XV

 

Ce qui fut dit à une mondaine

 

Pourquoi Mlle Alice Douzel, cette jeune mondaine aux regards distraits, s'était-elle mêlée à la foule recueillie des pénitentes ? Le savait-elle bien elle-même ? La curiosité sans doute, et aussi le remords d'une existence vaine qui aurait pu être si féconde... Bref, son tour vint de s'agenouiller au confessionnal. Elle n'en était guère émue, car, après tout, que pouvait bien lui apprendre ce petit curé de campagne ? Elle commença une accusation quelconque. Soudain elle tressaillit. Le petit curé de campagne l'apostrophait :

« O ma pauvre enfant, quand donc mettrez-vous un terme à votre vie inutile et dissipée ? Quand finirez-vous de lasser la patience du bon Dieu ?... Il vous attend chez les Sœurs Maristes. Il n'a pas oublié votre promesse d'être toute à lui. »

C'était vrai. Mlle Douzel, très pieuse il y avait peu de temps encore, s'était liée par une semblable promesse, puis, singulièrement déchue de sa ferveur, elle avait paru vouloir s'étourdir pour oublier, emportée dans le tourbillon des vanités, des amusements et des fêtes... Le Curé d'Ars venait de percer son âme à jour. Alice, toute confuse de ce coup direct, avoua ses torts, mais n'eut pas le courage de prendre sur place l'énergique décision que le saint jugeait nécessaire.

 

Elle revint à ses futilités, rechercha plus que jamais les adulations et les plaisirs. Sur les entrefaites, un gentilhomme demanda sa main. Elle ne put s'empêcher alors de songer à ce prêtre qui avait si bien lu dans son âme. Mais quoi ! Il n'était plus possible de revenir en arrière. Alice Douzel devint Mme de Kéranion. Toutefois, pour endormir sa conscience, elle promit que, si Dieu lui donnait une fille, elle la consacrerait à la Sainte Vierge et l'élèverait chrétiennement.

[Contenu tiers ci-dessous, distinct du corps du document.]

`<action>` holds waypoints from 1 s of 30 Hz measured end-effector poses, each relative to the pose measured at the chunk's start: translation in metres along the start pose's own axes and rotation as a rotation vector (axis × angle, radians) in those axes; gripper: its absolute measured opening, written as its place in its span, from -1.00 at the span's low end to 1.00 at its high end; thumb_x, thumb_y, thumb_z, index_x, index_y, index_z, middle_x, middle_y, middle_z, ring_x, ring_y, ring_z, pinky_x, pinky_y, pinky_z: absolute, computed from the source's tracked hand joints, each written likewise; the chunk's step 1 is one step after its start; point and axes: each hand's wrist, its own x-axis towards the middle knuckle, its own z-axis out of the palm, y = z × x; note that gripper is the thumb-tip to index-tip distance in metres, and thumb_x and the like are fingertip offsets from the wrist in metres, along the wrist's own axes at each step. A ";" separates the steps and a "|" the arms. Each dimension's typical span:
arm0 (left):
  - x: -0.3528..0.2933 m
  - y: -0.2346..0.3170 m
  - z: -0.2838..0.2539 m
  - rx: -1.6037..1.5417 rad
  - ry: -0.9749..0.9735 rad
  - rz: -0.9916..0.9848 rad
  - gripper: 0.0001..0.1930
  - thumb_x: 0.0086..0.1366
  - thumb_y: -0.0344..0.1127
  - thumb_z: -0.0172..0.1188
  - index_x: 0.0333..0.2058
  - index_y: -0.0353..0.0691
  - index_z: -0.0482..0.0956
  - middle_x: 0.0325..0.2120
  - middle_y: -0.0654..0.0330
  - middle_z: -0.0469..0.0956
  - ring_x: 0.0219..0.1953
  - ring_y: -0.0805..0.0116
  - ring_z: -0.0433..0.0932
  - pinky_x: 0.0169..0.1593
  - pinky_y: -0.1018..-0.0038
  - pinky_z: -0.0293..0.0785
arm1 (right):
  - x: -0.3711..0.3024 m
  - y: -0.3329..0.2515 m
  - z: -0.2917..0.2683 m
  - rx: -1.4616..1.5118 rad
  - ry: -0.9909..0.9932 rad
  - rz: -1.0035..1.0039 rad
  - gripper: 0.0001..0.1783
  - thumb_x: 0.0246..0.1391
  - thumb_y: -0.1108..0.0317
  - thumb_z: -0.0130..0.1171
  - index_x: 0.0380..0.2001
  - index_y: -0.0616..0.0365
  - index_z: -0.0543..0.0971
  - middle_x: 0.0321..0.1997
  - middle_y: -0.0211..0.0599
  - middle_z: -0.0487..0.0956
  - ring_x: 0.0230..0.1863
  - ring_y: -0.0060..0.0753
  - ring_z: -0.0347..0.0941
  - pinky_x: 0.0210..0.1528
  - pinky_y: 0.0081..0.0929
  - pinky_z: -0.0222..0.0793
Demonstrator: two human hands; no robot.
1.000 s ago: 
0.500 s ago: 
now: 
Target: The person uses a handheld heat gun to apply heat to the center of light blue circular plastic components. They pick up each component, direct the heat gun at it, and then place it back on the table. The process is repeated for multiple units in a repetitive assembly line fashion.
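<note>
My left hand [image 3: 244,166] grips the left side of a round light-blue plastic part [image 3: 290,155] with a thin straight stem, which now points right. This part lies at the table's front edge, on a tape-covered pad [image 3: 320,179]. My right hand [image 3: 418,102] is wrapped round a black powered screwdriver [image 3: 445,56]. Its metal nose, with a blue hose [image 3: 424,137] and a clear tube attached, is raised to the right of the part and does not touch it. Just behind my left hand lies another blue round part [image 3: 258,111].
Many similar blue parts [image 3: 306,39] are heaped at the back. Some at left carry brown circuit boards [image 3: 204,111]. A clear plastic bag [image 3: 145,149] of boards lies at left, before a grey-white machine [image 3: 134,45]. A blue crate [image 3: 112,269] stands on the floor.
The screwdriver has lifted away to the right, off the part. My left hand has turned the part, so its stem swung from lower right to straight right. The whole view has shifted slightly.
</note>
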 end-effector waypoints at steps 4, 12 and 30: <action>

Effectivement, après dix ans de mariage, elle eut une fille. Songea-t-elle à sa promesse ? Il semble que oui, puisqu'elle donna à cette petite le nom de Marie. Mais voilà qu'âgée seulement de quelques mois, l'enfant, frappée d'un mal mystérieux, parut près de mourir. Affolée, Mme de Kéranion, qui habitait alors Paris, prit sa fille dans ses bras et la porta sur l'autel de Notre-Dame des Victoires. Là, elle se jura de donner plus tard à sa petite Marie l'exemple d'une vie vraiment sérieuse et chrétienne. L'enfant guérit.

Hélas ! par une légèreté inconcevable, la mère, à mesure que grandissait l'innocente, vivait de plus en plus en marge de la foi. Une de ses sœurs, la jugeant aussi incapable qu'indigne d'élever cette pure enfant, la lui enleva résolument pour se charger de son éducation. Insouciante, l'autre laissa faire.

A sept ans, Marie est mise en pension chez les Sœurs Maristes de Saint-Étienne. Elle y fait sa première communion comme un ange de la terre. Plus tard, elle voue à Dieu sa virginité. Elle ferme les yeux à sa vertueuse tante et, l'heure venue, Marie se consacre définitivement à la Sainte Vierge en devenant religieuse Mariste.

Connaissant l'efficacité réparatrice de la souffrance, elle s'offrit en victime pour cette mère trop frivole qu'elle aimait toujours et qu'elle voulait rendre à Dieu. Dès lors, tourmentée par des souffrances inouïes qu'elle supporta sans plainte, la petite Sœur fit de sa vie un acte ininterrompu de charité et d'amour. Avant de quitter ce bas monde, elle goûta le profond bonheur de reconquérir sa mère.

Et c'est elle, Mme de Kéranion, revenue à la ferveur de sa jeunesse, qui a conté ces détails touchants. Elle n'a pas voulu taire son nom, parce qu'il chante à sa manière la patience et les miséricordes d'un Dieu qui daigna, en substituant la fille à la mère, ne pas supprimer une vocation religieuse dont le Curé d'Ars, par une intuition d'En-Haut, avait reconnu l'existence. (1)

 

 

(1) Les détails de cette histoire proviennent d'une notice manuscrite sur plusieurs Sœurs Maristes, communiquée, le 6 avril 1921, à Mgr Convert par le T. R. P. Raffin, supérieur général de la Société de Marie.